= Exercise requirements =
Only the text belongs in the copy. Transcribe the data exactly and drop any pictures.
★ ★ ★ ★
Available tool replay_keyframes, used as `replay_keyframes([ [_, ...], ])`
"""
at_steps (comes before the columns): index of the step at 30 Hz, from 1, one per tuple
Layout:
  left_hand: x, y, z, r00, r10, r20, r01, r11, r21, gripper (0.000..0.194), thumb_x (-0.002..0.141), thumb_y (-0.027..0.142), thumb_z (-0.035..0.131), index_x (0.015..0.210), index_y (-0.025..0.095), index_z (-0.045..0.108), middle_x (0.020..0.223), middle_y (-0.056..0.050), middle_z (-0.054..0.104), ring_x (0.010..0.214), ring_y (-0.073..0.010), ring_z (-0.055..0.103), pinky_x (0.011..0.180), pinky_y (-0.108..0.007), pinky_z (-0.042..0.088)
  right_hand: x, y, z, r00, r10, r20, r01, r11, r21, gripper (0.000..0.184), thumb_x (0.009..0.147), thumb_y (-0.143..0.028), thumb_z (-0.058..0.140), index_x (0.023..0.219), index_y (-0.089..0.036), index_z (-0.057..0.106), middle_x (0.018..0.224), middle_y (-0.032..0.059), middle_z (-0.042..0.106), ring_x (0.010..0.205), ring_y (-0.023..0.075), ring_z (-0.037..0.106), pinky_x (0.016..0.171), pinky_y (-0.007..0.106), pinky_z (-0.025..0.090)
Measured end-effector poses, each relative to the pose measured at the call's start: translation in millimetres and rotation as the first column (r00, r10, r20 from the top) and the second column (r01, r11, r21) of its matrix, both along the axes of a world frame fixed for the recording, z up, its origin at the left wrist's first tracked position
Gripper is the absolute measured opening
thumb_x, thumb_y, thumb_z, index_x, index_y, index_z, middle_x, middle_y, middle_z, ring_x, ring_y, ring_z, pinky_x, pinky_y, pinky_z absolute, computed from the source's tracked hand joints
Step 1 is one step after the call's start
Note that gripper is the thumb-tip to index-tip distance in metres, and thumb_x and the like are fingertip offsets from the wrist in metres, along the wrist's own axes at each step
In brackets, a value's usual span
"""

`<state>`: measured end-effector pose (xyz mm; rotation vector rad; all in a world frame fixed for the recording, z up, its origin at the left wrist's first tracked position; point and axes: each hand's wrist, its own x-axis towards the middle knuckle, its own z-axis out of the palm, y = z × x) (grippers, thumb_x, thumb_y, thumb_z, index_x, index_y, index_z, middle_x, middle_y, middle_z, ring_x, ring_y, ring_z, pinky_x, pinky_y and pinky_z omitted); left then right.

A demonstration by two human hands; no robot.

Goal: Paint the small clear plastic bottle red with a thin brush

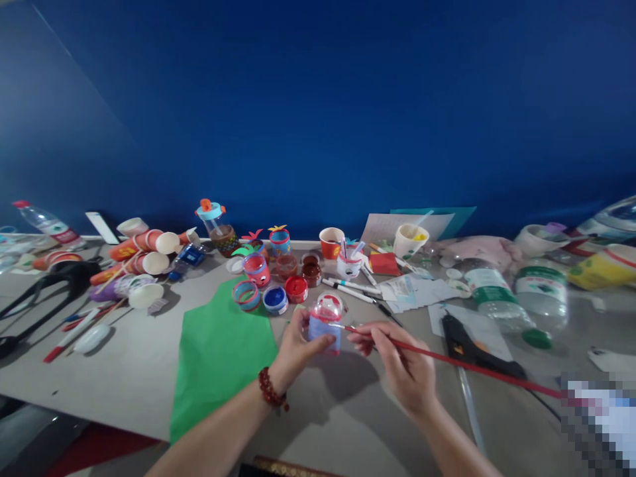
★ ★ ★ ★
= The answer =
Available tool replay_keyframes, used as `replay_keyframes([ [_, ...], ])`
"""
at_steps (comes before the columns): index of the step at 30 Hz, from 1, one per tuple
Layout:
  left_hand: x, y, z, r00, r10, r20, r01, r11, r21, gripper (0.000..0.194), thumb_x (-0.002..0.141), thumb_y (-0.027..0.142), thumb_z (-0.035..0.131), index_x (0.015..0.210), index_y (-0.025..0.095), index_z (-0.045..0.108), middle_x (0.020..0.223), middle_y (-0.056..0.050), middle_z (-0.054..0.104), ring_x (0.010..0.214), ring_y (-0.073..0.010), ring_z (-0.055..0.103), pinky_x (0.011..0.180), pinky_y (-0.108..0.007), pinky_z (-0.042..0.088)
  right_hand: x, y, z, r00, r10, r20, r01, r11, r21, gripper (0.000..0.184), thumb_x (0.009..0.147), thumb_y (-0.143..0.028), thumb_z (-0.058..0.140), index_x (0.023..0.219), index_y (-0.089..0.036), index_z (-0.057..0.106), middle_x (0.018..0.224), middle_y (-0.032..0.059), middle_z (-0.042..0.106), ring_x (0.010..0.205), ring_y (-0.023..0.075), ring_z (-0.037..0.106), pinky_x (0.016..0.171), pinky_y (-0.007..0.106), pinky_z (-0.025..0.090)
Measured end-effector poses, each relative to the pose measured at the call's start: translation in millimetres and rotation as the first column (r00, r10, r20 from the top) and the second column (r01, r11, r21) of its matrix, both along the axes of a world frame fixed for the recording, z up, its origin at the left wrist's first tracked position
Gripper is the absolute measured opening
thumb_x, thumb_y, thumb_z, index_x, index_y, index_z, middle_x, middle_y, middle_z, ring_x, ring_y, ring_z, pinky_x, pinky_y, pinky_z absolute, computed from the source's tracked hand joints
Step 1 is one step after the call's start
Note that gripper is the thumb-tip to index-tip distance in metres, and thumb_x and the like are fingertip offsets from the wrist in metres, along the wrist's own axes at each step
In brackets, a value's usual span
"""

`<state>`: measured end-effector pose (xyz mm; rotation vector rad; all in a world frame fixed for the recording, z up, its origin at the left wrist's first tracked position; point and axes: each hand's wrist, its own x-axis towards the middle knuckle, its own z-axis out of the palm, y = z × x) (grippers, thumb_x, thumb_y, thumb_z, index_x, index_y, index_z, middle_x, middle_y, middle_z, ring_x, ring_y, ring_z, pinky_x, pinky_y and pinky_z omitted); left then right.

A demonstration by two human hands; no robot.

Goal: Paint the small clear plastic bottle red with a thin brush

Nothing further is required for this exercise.